今月のコラム
columnワン・フレーズ
今回の衆議院選挙で、小泉首相は「郵政民営化、賛成か、反対か」と言うワン・フレーズで圧勝してしまった。言葉とは恐ろしいものである。かく言う私も、悩んでいた。紀ノ国屋さんと明治屋さんの売り場に立って、みその試食販売をしている。4月末日までは「私が造った無農薬みそは、いかがですか」と言うワン・フレーズでお客様に声をかけていた。「無農薬」という言葉に、お客様は立ち止まったり、振り返ったりしてくれていた。ところが、5月から景品表示法で、味噌の公正表示規約が始動した。その結果 、無農薬の表示ができなくなった。農林水産省の農産物の新ガイドラインで「無農薬」が「栽培期間中農薬不使用」の表示になり、その関連で無農薬が書けなくなり、商品名を「手造り長谷川みそ」に変更した。それ以降、「私が造った手造りみそは、いかがですか」という声かけにかわった。ところが、お客様の反応が以前とは違い、とまどっていた。店内には、いろんな商品に「手づくり」・「手作り」・「手造り」の言葉が氾濫しており、インパクトが弱くなってしまった。どっかで、心に引っかかる様になった。でも、決まったことは、どうしようもない。無農薬という言葉は、大豆やお米が無農薬栽培であればよい。契約栽培している私には、栽培している農家の顔や苦労が浮かんでくるが、一般 的には、そういう材料を使えば、誰でも表示できた。ところが、みその「手造り」の規定は、「天然醸造で、かつ製造に当り、全量 伝統的手作業によるこうじ蓋方式により製麹されたこうじを使用したものに限り、表示できる」という事になった。私のみそは、まさしく「手造り」であり、この条件を満たす事は大変な事である。「無農薬」という表示に比べれば、はるかにむずかしい事である。

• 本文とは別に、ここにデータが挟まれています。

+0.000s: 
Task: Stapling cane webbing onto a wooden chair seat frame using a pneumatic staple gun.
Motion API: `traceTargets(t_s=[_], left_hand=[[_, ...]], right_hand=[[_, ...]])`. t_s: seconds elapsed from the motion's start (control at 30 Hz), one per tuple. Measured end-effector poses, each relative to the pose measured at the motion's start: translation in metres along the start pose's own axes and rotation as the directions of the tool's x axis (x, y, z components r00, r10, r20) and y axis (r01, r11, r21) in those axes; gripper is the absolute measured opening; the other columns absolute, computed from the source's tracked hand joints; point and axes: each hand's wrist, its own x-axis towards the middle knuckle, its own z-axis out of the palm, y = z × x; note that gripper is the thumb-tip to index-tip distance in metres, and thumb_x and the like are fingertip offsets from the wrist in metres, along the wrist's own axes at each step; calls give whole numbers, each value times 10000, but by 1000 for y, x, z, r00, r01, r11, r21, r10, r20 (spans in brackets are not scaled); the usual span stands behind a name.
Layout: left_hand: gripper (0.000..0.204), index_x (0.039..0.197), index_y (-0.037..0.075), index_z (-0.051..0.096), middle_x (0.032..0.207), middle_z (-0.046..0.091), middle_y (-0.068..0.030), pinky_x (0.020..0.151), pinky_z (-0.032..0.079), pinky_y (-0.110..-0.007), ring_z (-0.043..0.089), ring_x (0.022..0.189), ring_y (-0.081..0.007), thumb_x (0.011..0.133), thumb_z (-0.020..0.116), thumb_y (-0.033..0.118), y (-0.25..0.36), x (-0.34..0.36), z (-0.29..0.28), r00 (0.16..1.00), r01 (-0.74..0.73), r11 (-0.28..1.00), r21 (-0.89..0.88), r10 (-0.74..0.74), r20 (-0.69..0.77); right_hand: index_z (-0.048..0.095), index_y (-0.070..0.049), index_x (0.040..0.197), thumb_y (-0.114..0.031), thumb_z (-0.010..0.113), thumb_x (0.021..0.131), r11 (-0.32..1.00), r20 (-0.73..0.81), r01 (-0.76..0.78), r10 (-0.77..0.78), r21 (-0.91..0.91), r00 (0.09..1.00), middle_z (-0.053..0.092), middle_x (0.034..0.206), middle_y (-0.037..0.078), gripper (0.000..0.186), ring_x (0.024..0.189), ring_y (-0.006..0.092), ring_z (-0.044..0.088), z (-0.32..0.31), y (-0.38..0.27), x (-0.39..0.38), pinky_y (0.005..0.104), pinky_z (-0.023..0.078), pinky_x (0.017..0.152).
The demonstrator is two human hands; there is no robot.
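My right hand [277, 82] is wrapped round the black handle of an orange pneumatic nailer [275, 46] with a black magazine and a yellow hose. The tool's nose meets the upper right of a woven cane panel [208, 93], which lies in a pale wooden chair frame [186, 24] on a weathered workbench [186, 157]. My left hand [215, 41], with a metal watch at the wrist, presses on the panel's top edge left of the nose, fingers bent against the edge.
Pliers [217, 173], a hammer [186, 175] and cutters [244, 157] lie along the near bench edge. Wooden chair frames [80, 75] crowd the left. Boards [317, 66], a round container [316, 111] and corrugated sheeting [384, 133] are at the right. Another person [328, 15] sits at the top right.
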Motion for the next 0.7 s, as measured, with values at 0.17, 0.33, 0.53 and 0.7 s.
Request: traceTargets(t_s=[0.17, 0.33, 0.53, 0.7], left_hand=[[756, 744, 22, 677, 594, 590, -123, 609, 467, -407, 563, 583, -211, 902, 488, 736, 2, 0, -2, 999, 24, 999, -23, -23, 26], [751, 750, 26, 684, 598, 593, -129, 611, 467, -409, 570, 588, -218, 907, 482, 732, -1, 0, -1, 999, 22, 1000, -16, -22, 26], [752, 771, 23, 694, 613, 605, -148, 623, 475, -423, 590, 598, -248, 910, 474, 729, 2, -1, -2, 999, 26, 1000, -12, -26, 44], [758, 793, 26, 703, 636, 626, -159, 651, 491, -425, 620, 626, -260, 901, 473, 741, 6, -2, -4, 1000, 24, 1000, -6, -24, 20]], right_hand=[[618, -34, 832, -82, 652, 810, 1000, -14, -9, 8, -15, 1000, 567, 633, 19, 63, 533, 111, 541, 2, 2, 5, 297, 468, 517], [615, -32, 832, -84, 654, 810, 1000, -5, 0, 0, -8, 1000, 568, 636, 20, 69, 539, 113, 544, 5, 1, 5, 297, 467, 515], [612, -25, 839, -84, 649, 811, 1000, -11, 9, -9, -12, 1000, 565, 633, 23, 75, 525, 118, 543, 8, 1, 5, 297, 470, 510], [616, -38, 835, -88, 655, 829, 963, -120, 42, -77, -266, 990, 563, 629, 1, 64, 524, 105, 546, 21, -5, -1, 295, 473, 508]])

今月17日18日19日紀ノ国屋青山店(インターナショナル)で、「手造り長谷川みそ」の試食販売をしていた。女性のお客様が立ち止まってくれて、「山形のみそなの? 私、鶴岡(藤沢周平やだだちゃ豆で有名な山形県の日本海側にある市)に工場を持っているの。」と話しかけてくれて、みそを買ってくれた。そして立ち去って、またすぐに私の所に戻ってきた。「そのフレーズ、いいね。手造りという言葉。手造りって大事なんだよね。」と言って、またその場を立ち去って行った。あとでわかったのだが、ファッション関係の方であった。初めて、「手造り」という言葉をほめてもらった。どっか、ふっ切れた感じがした。手造りって大事なんだ。自分の言葉に自信を持とう!